Nahhh. I could mention the frittering away of the oil fields of Arabia, or of the Scottish oil fields, both done by very conservative governments; here A Blair's opinion in 1987, well before he had any hope of prime ministership:
«The situation is neither stable nor healthy in the long term: [ ... ] The fact that we have failed to use oil to build a productive and modern industry for the future is something historians will deplore.
Nevertheless, oil has been utterly essential to Mrs Thatcher’s electoral success.»
That oil has funded "tory" (Conservative, New Labour) credit-bubble upward-redistributing policies for 25 years, between 1982 and 2007, and currently the UK is having a "Wily Coyote" moment :-)
«Central planning has fixed the price of money, thereby destroying the market's ability to invest based on genuine price signals.»
Here we have full-on delusional thinking, because the «price of money» as a concept simply does not exist any more than the "length of a kilometre" makes much sense.
There is a price of *liquidity*, and since liquidity is manufactured by the government and government-regulated banks, the prices of different types of liquidity (the interest rates) can never be set by "the markets".
The rates of profit are determined by technology (in a late sense), the rates of interest by the production of liquidity by its issuers, so both are exogenous, like in large part the distribution of income then, and "the markets" work with the rest, which is heavily dependent on them.
Posted by: Blissex | July 14, 2016 at 05:09 PM
«the market's ability to invest based on genuine price signals»
Besides as JM Keynes and any practical businessperson can confirm investment does not depend on «genuine price signals», but on "animal spirits" overcoming fear of the future. Current prices don't really factor much in that, and future prices are usually very uncertain even if interest rates were fixed for the long term (which would make the uncertainty about future prices worse).
Posted by: Blissex | July 15, 2016 at 03:33 PM
I think PM Cameron played his cards to get exactly the result that he got.
UK leaving EU.
Downward pressure on immigration.
More UK sovereignty and control over policy.
A renewed dialogue with Scotland, and possibly Northern Ireland and Wales.
Stronger links between The Commonwealth of Nations.

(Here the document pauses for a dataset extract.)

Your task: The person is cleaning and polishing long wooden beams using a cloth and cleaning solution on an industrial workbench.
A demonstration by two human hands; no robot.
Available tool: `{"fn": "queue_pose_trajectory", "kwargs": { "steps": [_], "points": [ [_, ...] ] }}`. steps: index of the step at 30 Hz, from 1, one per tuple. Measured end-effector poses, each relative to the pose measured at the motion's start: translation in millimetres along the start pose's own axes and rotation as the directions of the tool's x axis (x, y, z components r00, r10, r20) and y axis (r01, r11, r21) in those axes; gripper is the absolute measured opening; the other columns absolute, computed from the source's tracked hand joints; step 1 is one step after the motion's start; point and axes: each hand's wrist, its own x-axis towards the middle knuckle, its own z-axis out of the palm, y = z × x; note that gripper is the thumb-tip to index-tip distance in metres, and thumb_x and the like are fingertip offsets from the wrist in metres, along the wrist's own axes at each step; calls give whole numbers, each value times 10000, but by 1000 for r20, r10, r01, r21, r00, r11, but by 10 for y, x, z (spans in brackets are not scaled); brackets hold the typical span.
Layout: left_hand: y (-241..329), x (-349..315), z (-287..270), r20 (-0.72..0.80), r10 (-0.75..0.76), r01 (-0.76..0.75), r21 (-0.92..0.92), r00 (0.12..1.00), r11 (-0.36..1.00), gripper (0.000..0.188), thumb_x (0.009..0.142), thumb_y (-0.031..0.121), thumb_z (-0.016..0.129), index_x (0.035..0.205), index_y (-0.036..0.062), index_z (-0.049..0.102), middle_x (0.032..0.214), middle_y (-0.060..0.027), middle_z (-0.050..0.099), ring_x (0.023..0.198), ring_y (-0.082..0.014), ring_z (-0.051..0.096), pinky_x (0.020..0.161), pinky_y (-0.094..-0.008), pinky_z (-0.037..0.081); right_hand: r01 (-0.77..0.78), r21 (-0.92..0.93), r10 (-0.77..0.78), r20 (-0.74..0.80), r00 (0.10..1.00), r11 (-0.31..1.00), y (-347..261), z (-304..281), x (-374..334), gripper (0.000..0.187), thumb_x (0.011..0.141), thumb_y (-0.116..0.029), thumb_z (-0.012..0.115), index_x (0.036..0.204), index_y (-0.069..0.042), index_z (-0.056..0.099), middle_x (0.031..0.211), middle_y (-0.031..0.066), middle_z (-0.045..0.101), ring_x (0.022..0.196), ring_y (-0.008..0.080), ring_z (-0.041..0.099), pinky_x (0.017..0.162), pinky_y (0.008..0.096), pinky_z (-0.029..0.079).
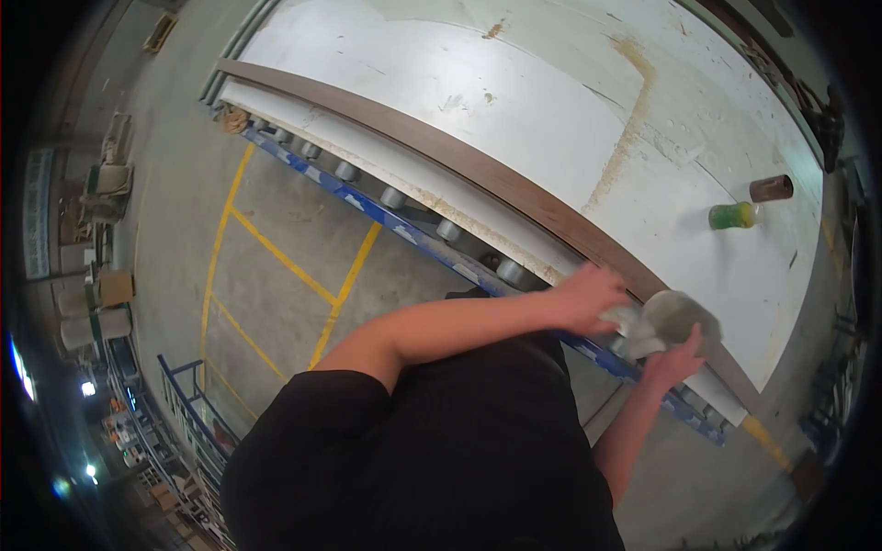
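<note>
Grey round item [678, 314] held in R hand [675, 364]; L hand [588, 299] curled nr it, can't tell grip.

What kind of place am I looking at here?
Probably a factory or workshop floor: a blue rail with grey rollers runs along the work surface, yellow lines mark the floor, and tan, dust-like streaks lie on the broad white surface.
</note>
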Motion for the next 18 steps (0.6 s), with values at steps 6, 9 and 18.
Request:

Faster international trade agreements (EU agreements tend to take 6 years! Which almost negates any reason to sign on to them -- diminishing returns, after all that time, at the very least) with no compromises with EU nations.
Psychology is a very powerful force in politics.
David Cameron is a very deliberate human being.
I take the position that he very deliberately played his cards to get the result that he wanted.
When you get the result you want... that's a win!
Cheers, JBS
Posted by: John Brian Shannon | July 15, 2016 at 04:31 PM
Austerity in the Uk has punctuated the last 37 years and is deeply embedded in thinking. The Uk invented privatisation, an austerity measure I believe. Note also that prior to 2008 there was a labour shortage in many areas of the uk particularly in many trades. Certainly this continuing process has led to considerable political fragmentation. The poor electoral system has played its part with the poor feeling they cannot influence anything.